Tuesday, March 21, 2006

Renaldo Balkman Is Not Rolando Blackman (Ode To Ray Meyer)

The world said goodbye to Ray Meyer on Tuesday – and while I was unable to attend his memorial in the Midwest, I held my own special sacred secret ceremony in the place in my heart where Ray Meyer will live forever.
Smitty sez that Ray Meyer will live on in his memory as someone who exited the Big Dance in the first round.
“You take that back, you bastard!”

Anyway, ever since they told me that Ray Meyer passed away last Friday at the age of 92, I can’t get the 1981 tournament out of my mind. Truth is, the ’81 tourney always springs to my mind any time we see a Big Dance wherein the opening weekend features a No. 3 or No. 4 seed getting knocked off or the requisite No. 12-over-No. 5 upset.
Actually, you could have all No. 4’s losing to No. 13’s and I still wouldn’t rank it ahead of ’81, the greatest (in terms of wacky and zany) opening weekend in NCAA tournament history.
And Ray Meyer was in the thick of it.

Hard to imagine that Ray Meyer’s passing occurred almost exactly 25 years to the day that his No. 1-ranked DePaul Blue Demons were knocked off, 49-48, by St. Joe’s on that wild first weekend.
(Sidebar: It’s interesting to note that the 48-team tourney in ’81 was the last one which was played before CBS declared TV b-ball domination, not to mention the last season played WITHOUT the posession arrow).

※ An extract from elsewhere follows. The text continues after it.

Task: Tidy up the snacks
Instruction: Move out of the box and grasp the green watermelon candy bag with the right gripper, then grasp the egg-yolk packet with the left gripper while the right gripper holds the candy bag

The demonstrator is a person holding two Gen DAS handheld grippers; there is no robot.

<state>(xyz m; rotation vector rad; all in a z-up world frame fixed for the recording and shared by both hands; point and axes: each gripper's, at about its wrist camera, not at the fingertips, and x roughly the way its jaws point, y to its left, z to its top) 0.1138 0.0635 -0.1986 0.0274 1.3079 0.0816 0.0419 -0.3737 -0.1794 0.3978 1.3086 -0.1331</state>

For a coach whose career spanned the seasons of 1942-43 thru 1983-84, it’s difficult to gauge the impact that the three-year stretch of first-round tournament collapses in ’80, ’81 and ’82 had on the question of whether Ray Meyer was a great coach or merely a great recruiter.
That ’81 defeat to St. Joe’s – every one of us remembers that photo inside S.I. wherein Mark Aguirre was cradling the basketball as his face was melting with total despair and anguish.
A team which entered the tourney with a 27-1 record had just authored one of the most important chapters of “One And Done.”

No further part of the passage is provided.